The research topics of this Fellowship are ideal for promotion to the targeted groups. The Objectives concern structural theorems in tame geometry, drawing a sharp dividing line between what is considered tame and what non-tame. This dividing line can be conveyed clearly to the above audiences, by visualizing, at the one extreme, beautiful algebraic surfaces (that can be defined via polynomial equations), and at the other extreme, exotic fractals (whose definition demands infinite repetition). The dividing line dates back to the origins of mathematical logic, with Gödel's famous Incompleteness Theorem, which drew a line between what is provable/non-provable, and Turing machines which drew a line between decidable/undecidable. These elements of the foundations of mathematics are particularly potent for catching the public imagination in all targeted groups, since they draw a deep connection between mathematics and computers, which are used in our everyday life, and tackle fundamental philosophical queries about the nature of mathematics, and more extendedly, of our everyday reasoning.

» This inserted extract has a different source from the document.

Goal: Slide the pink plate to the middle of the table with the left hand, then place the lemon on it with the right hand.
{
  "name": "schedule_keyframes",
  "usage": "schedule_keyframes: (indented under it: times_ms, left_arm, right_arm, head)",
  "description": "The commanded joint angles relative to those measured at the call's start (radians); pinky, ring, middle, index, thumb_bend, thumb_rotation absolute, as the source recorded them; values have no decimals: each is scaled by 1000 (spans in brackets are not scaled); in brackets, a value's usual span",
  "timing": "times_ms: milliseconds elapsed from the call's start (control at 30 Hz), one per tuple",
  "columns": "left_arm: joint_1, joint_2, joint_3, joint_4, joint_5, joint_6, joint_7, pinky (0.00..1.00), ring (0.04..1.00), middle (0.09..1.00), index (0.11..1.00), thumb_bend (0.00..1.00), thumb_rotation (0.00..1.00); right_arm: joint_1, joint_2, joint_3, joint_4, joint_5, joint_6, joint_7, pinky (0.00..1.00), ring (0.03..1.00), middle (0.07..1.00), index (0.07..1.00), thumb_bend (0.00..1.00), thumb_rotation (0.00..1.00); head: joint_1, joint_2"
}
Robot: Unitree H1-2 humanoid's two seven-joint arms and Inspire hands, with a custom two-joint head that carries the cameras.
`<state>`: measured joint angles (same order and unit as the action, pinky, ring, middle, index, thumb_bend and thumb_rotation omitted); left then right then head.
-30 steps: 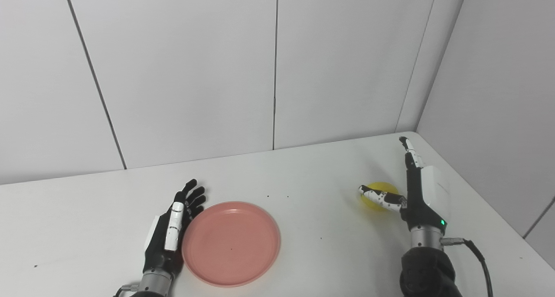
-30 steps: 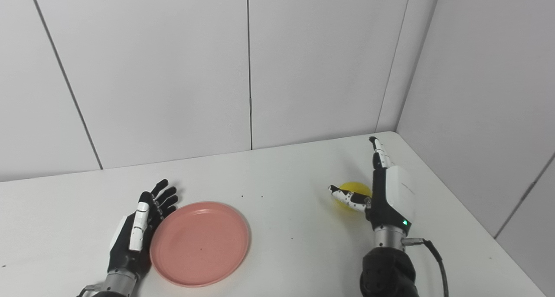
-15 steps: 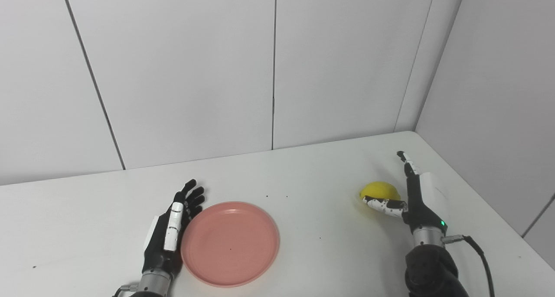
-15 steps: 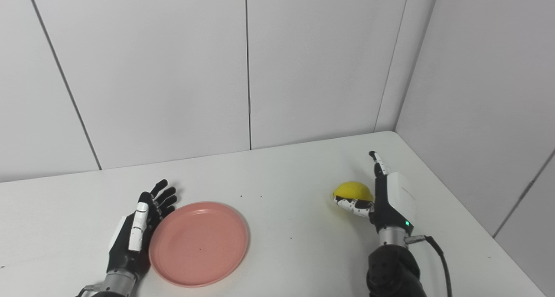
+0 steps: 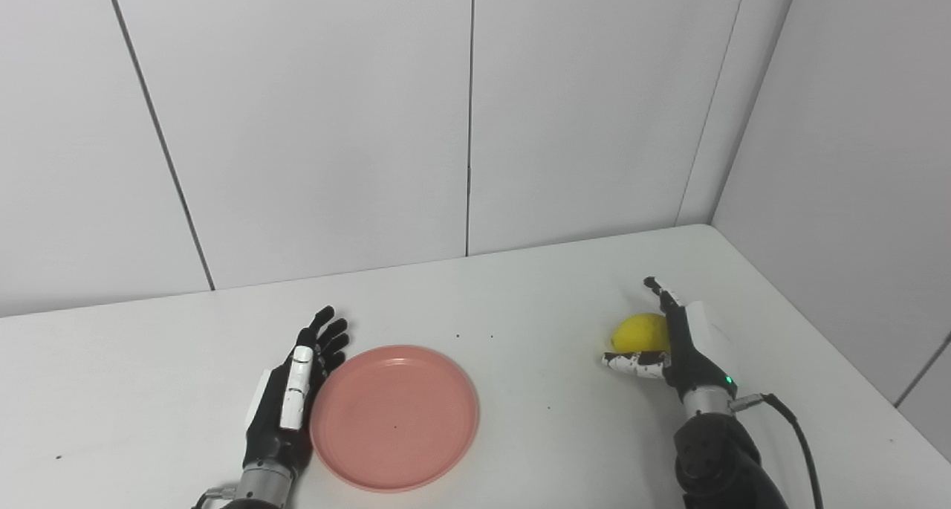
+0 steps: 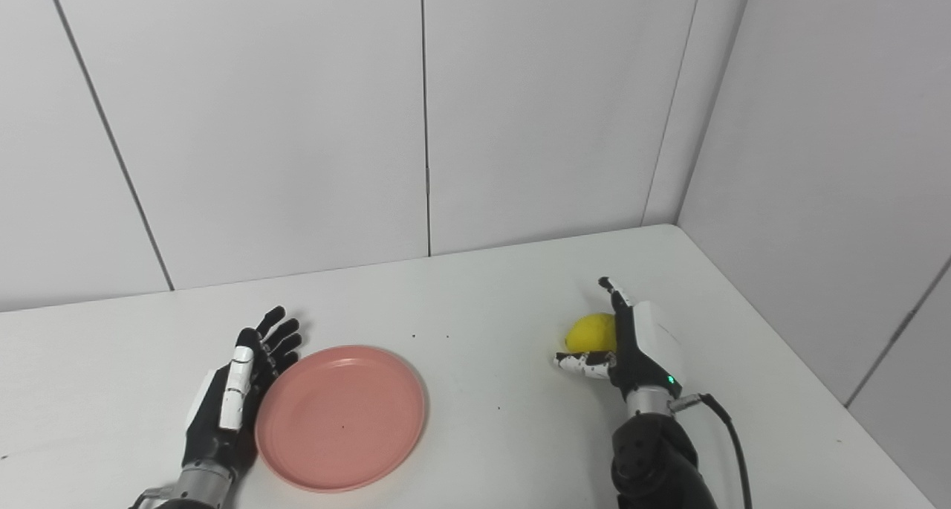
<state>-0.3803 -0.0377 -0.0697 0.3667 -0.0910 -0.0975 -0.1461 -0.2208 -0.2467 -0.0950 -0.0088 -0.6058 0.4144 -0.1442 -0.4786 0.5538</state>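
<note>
- The lemon (image 5: 640, 332) lies at the table's (image 5: 520, 427) right, against my right hand (image 5: 680, 345), which is spread and grips nothing.
- The pink plate (image 5: 395, 417) lies beside my flat, spread left hand (image 5: 291, 397).
- White table, pale panelled walls (image 5: 312, 122).
- My right hand has sunk lower and nearer since a second ago.

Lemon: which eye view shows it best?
Right eye view, marginally: the lemon shows its rounded top and left side beside the open right hand. The left eye view shows about the same, with the hand covering the lemon's right edge and the thumb below it.

The plate (image 5: 394, 417) is plain pink, the lemon (image 5: 639, 331) yellow. Both hands are black with white panels (worktop (image 5: 520, 308) white).
</note>
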Motion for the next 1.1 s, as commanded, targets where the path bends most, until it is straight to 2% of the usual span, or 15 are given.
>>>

The PDRA and I will promote these ideas to the targeted groups via popular science press, Café Scientific talks, festivals, school presentations, a summer school week, interdisciplinary seminars across the University, and monitoring Wikipedia pages. It is of course very hard to predict the longer-term impact of pure mathematics research. However, as noted on the EPSRC "Logic and combinatorics" portfolio webpage, "Both Logic and Combinatorics are underpinning fundamental research areas and so play a key role in supporting ongoing research in other areas of the mathematical sciences and other disciplines such as Information and Communication Technologies (ICT)."
The project as a whole may thus also be viewed as a "Pathway to Impact" for model theory, promoting possible future economic and societal impacts of the field by way of its influence on combinatorics. For example, the NIP combinatorial condition, localized to a formula, asserts that a family of sets (defined by that formula) has finite VC-dimension. This brings connections to the powerful VC-theory in statistics, and industry of applications in statistical learning theory, neural networks, probably-approximately-correct learning in AI, and compression of information in computer science.
There are potential long-term applications of NIP theories to machine learning, and a need to identify problems from both areas that can be solved using tools from each other. I will facilitate this interaction and build links between model theorists and computer scientists by inviting them to the Leeds workshops. The Fellowship will also have a considerable impact through the training and professional development of the PDRA for both an academic and non-academic career.